What the task requires: Although the data below contains pictures, please reproduce only its words, exactly.

══════════════════════════════

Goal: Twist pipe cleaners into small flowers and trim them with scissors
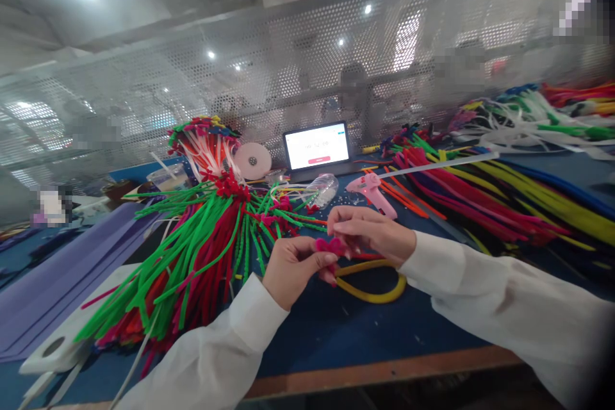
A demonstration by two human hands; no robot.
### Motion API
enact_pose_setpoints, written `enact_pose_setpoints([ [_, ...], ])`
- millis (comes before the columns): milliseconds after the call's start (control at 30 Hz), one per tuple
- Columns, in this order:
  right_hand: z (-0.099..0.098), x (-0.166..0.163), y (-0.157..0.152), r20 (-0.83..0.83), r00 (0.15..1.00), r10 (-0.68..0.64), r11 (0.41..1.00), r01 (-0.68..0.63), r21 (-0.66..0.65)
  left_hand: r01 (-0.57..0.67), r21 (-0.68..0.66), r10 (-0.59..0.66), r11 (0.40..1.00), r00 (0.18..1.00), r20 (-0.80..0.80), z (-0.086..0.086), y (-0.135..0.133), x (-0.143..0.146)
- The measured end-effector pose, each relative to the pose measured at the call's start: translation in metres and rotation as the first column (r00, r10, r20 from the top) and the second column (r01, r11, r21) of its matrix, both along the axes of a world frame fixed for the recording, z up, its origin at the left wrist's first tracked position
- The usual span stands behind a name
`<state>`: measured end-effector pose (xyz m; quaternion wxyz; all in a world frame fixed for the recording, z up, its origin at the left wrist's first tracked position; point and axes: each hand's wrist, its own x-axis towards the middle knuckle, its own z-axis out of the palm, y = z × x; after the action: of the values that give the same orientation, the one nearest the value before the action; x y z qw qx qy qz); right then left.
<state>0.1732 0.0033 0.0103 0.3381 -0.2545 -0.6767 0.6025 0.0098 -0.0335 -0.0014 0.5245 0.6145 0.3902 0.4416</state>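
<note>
My left hand [295,266] pinches a small magenta pipe-cleaner flower [328,246] between thumb and forefinger. Just beside it, my right hand [372,232] has its fingers curled together at the flower's right edge; what lies between these fingertips is hidden. Below both hands a yellow pipe cleaner [372,298] bends into a loop, one end reaching my left fingertips; I cannot tell whether it is held. A pink glue gun [372,192] lies just beyond my right hand.
Green and red pipe-cleaner stems [192,250] pile up at left, beside purple sheets [72,275]. Coloured pipe cleaners [490,198] spread across the right. Behind stand a lit tablet [317,146], a white spool [253,161] and a perforated metal screen [288,83]. The table's wooden edge [375,373] runs in front.
</note>
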Motion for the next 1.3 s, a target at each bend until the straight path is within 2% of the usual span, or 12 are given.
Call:
enact_pose_setpoints([
  [67,0.004,0.004,0.000,0.003,1.000,-0.021,0.980,0.020,0.199,-0.010,-0.016,0.011,1.000,0.999,0.035,0.000,0.001,-0.002],
  [133,0.005,0.007,-0.001,0.034,0.999,-0.029,0.931,0.015,0.363,-0.016,-0.031,0.017,0.999,0.999,0.046,0.000,0.001,-0.003],
  [200,0.005,0.007,-0.002,0.045,0.999,-0.026,0.895,0.004,0.446,-0.011,-0.039,0.013,0.999,0.998,0.057,-0.001,0.000,-0.003],
  [267,0.002,0.006,-0.002,0.031,0.999,-0.036,0.887,0.017,0.462,0.009,-0.030,-0.006,1.000,0.997,0.077,-0.001,0.000,-0.002],
  [500,-0.003,-0.001,-0.004,-0.037,0.998,-0.054,0.961,0.062,0.271,-0.036,0.023,0.034,0.999,0.997,0.066,0.000,-0.002,-0.002],
  [633,-0.002,-0.002,-0.004,-0.040,0.998,-0.044,0.970,0.052,0.238,-0.012,0.086,0.009,0.996,0.999,0.030,0.000,-0.003,-0.003],
  [700,-0.001,-0.002,-0.004,-0.029,0.999,-0.037,0.975,0.043,0.217,-0.034,0.151,0.035,0.988,0.999,-0.005,0.001,-0.004,-0.004],
  [767,-0.001,-0.003,-0.004,-0.021,0.999,-0.034,0.980,0.037,0.195,-0.088,0.279,0.109,0.956,0.992,-0.060,0.003,-0.004,-0.006],
  [833,-0.001,-0.004,-0.004,-0.023,0.999,-0.031,0.982,0.035,0.185,-0.120,0.428,0.196,0.896,0.971,-0.138,0.004,-0.005,-0.008],
  [900,-0.001,-0.005,-0.005,-0.036,0.999,-0.033,0.983,0.039,0.179,-0.122,0.518,0.258,0.847,0.945,-0.200,0.005,-0.005,-0.009],
  [1067,-0.002,-0.007,-0.008,-0.084,0.996,-0.037,0.991,0.047,0.122,-0.162,0.538,0.336,0.827,0.910,-0.244,0.008,-0.007,-0.011],
  [1300,-0.007,-0.011,-0.012,-0.166,0.986,-0.025,0.998,0.014,-0.065,-0.177,0.558,0.360,0.810,0.903,-0.235,0.013,-0.008,-0.014],
])
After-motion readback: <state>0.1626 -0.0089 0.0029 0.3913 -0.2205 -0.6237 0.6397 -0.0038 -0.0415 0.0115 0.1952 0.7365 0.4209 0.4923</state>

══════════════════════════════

Exercise result:
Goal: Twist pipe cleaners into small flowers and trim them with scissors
A demonstration by two human hands; no robot.
### Motion API
enact_pose_setpoints, written `enact_pose_setpoints([ [_, ...], ])`
- millis (comes before the columns): milliseconds after the call's start (control at 30 Hz), one per tuple
- Columns, in this order:
  right_hand: z (-0.099..0.098), x (-0.166..0.163), y (-0.157..0.152), r20 (-0.83..0.83), r00 (0.15..1.00), r10 (-0.68..0.64), r11 (0.41..1.00), r01 (-0.68..0.63), r21 (-0.66..0.65)
  left_hand: r01 (-0.57..0.67), r21 (-0.68..0.66), r10 (-0.59..0.66), r11 (0.40..1.00), r00 (0.18..1.00), r20 (-0.80..0.80), z (-0.086..0.086), y (-0.135..0.133), x (-0.143..0.146)
- The measured end-effector pose, each relative to the pose measured at the call's start: translation in metres and rotation as the first column (r00, r10, r20 from the top) and the second column (r01, r11, r21) of its matrix, both along the axes of a world frame fixed for the recording, z up, its origin at the left wrist's first tracked position
- The usual span stands behind a name
`<state>`: measured end-effector pose (xyz m; quaternion wxyz; all in a world frame fixed for the recording, z up, its origin at the left wrist's first tracked position; point and axes: each hand's wrist, its own x-axis towards the middle knuckle, its own z-axis out of the palm, y = z × x; after the action: of the values that give the same orientation, the one nearest the value before the action; x y z qw qx qy qz); right then left.
<state>0.1732 0.0033 0.0103 0.3381 -0.2545 -0.6767 0.6025 0.0098 -0.0335 -0.0014 0.5245 0.6145 0.3902 0.4416</state>
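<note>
My left hand [295,266] pinches a small magenta pipe-cleaner flower [328,246] between thumb and forefinger. Just beside it, my right hand [372,232] has its fingers curled together at the flower's right edge; what lies between these fingertips is hidden. Below both hands a yellow pipe cleaner [372,298] bends into a loop, one end reaching my left fingertips; I cannot tell whether it is held. A pink glue gun [372,192] lies just beyond my right hand.
Green and red pipe-cleaner stems [192,250] pile up at left, beside purple sheets [72,275]. Coloured pipe cleaners [490,198] spread across the right. Behind stand a lit tablet [317,146], a white spool [253,161] and a perforated metal screen [288,83]. The table's wooden edge [375,373] runs in front.
</note>
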Motion for the next 1.3 s, a target at each bend until the straight path is within 2% of the usual span, or 12 are given.
Call:
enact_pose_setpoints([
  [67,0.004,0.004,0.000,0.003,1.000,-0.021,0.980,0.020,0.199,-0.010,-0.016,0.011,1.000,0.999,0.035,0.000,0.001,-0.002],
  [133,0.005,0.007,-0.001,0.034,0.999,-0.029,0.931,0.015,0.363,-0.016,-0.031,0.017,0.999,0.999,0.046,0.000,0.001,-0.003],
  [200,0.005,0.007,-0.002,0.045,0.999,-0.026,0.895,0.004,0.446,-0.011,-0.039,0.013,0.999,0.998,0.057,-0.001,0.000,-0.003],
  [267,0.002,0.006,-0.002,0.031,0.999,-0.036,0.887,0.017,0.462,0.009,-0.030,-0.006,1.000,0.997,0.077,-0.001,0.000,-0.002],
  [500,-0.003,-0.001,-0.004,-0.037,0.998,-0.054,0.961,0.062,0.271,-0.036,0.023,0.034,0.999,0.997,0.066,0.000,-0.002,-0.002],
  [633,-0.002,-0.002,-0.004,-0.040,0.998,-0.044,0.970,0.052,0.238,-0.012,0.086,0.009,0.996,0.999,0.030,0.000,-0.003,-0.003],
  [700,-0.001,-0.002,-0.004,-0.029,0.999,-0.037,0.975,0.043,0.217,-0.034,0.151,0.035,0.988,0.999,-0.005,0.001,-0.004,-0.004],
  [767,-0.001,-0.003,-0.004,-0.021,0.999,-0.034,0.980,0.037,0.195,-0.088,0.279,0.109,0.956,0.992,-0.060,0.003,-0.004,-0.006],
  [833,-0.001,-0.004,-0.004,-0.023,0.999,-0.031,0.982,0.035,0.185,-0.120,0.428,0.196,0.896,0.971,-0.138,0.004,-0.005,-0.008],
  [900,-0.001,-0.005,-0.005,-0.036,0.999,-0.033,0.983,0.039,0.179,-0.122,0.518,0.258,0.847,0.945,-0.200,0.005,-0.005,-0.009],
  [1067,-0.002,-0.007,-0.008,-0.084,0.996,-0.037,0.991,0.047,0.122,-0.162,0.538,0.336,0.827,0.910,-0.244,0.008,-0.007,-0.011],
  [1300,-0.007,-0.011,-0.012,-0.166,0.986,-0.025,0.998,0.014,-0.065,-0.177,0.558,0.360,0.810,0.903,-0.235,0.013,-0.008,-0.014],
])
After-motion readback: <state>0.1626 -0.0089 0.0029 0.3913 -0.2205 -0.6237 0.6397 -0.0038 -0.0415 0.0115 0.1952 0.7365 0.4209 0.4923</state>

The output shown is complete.